A couple of weeks ago, I read one of the essays included in this book in the New York Times. As someone who has made the decision to not have children, I very much enjoyed the essay and could relate to much of what the author said. I was happy to discover it was part of a book with other essays on the same topic.
This is a collection of very well-written, thoughtful essays about why each of these people chose to not become parents. I started reading this, and read through several of the essays in one sitting. However, then I got to a very boring essay, all about statistics and the decline of white people. I had to pick up the book three different times before I made it through that one essay. I'd have to check to see who wrote it, but I feel like the book would have been much more enjoyable had that essay not been included. The author focused on statistics and other people whereas the other essays in the book were very personal and reflective - not weighed down by facts. I wasn't in search of a textbook.
The goal of the essays is to show that despite what most people think, choosing to not be a parent is rarely a selfish or shallow decision. We have our reasons. Some are well thought out decisions, while others have always known parenthood wasn't the right path. Most of the writers told stories to which I and I suspect anyone who has made the same decisions - could easily relate. Their choices were varied, some based on wanting to put a priority on their careers, they feared repeating the mistakes of their parents and reliving their bad childhoods, they didn't want to pass on their depression, or were afraid their depression would severely affect their ability to be a parent, or they simply enjoyed their lives too much to disrupt it with a child, or simply, they waited too long. I liked that most of them addressed things like the possibility of regret. But as one writer said, we all have regrets, such not having children will probably be one of those regrets - but that wasn't a strong enough reason to have a child you weren't sure you wanted.

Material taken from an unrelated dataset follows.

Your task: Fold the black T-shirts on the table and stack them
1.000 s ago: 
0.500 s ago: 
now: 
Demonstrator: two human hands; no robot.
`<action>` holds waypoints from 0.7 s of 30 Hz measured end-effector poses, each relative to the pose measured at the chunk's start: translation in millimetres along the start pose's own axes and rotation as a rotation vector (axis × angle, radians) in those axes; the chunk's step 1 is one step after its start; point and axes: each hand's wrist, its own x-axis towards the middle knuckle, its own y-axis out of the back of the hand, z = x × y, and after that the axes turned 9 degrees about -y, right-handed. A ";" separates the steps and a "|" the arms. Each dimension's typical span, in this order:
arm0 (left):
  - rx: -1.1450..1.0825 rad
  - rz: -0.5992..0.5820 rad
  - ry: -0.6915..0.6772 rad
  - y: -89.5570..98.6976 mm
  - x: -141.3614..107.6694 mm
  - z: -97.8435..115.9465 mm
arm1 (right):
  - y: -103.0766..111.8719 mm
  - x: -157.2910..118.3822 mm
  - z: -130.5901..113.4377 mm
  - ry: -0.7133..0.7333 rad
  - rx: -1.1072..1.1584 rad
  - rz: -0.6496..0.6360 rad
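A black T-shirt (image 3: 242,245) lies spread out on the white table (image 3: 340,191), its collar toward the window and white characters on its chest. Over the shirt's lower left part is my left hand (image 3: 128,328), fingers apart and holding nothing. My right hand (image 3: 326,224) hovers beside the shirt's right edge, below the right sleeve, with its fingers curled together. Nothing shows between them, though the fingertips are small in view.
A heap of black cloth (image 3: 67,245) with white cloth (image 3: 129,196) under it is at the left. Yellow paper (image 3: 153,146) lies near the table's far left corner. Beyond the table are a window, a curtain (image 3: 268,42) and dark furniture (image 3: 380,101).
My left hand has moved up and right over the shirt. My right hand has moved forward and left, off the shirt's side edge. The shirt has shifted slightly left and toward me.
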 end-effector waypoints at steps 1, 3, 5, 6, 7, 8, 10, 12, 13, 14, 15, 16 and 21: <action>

Even the essays to which I couldn't relate, I found to be interesting.
Mostly, as I read the book, I had this strong feeling of "these are my people." Anyone who doesn't have children - especially women, but I'm sure also men - is constantly being expected to explain why they don't have children and then justify their reasons. Mostly I get this from strangers or casual acquaintances. Anyone who knows me understands well why I don't have children. I like my life. I like my lack of responsibilities. I like being able to sleep in, or take long trips during the summer and change up my plans while in the middle of the trip. I like taking last minute weekend trips, and being able to spend absurd amounts of money on concert tickets. I like being able to do whatever I want without having to consider how this might affect someone else.
But also, some of the things my friends may not realize, as many of the writers mentioned, I worried that having a child consume my whole life. I noticed this whenever I was in relationships, the things I cared about were set aside and my lover became everything - not because it was ever asked of me but rather because that's how my mind worked. I'm an extremist. I don't know how to do anything halfway. I notice this with my job and it frightens me. If I'd had a child, it would have become my entire life and I like my life too much to give up all the other things I enjoy about it.
And yet, another of the essays pointed out something I've lamented for years. I've often said that I wish I'd gotten married and had a few kids - not because that seems like a good life, in fact, to me, it seems like a horrible life - but rather because then I would have a valid excuse for not having become a successful writer or artist. How nice to say, "Oh, I could have written my novels or painted my masterpiece, but I fell in love and had these babies," and everyone would nod knowingly. Now though, my only excuse is that for much of my adult life, my bouts of depression have forced me to spend most of my free time curled up in front of the TV, unable to do anything else. That kind of answer is horrifying and a quick way to lose friends.
Overall, I really liked the book because it said things I've said to people for years. Rarely did anyone understand. But now it's in writing and I know that someone else does understand how I feel about this topic. Also, I feel this would be a good book for people who are so baffled by those of us who have made this choice to not have children. Maybe these essays would explain something that seems so odd to them. But then again, probably not. They would just claim the writers are being defensive, at least that's what I always get told when I try to explain my decision to people who chose something different. We're constantly bombarded with stories about why having children is the greatest thing ever, would it really be so awful to try and understand why some of us think not having children is also kind of great?
I received a review copy of this via NetGalley.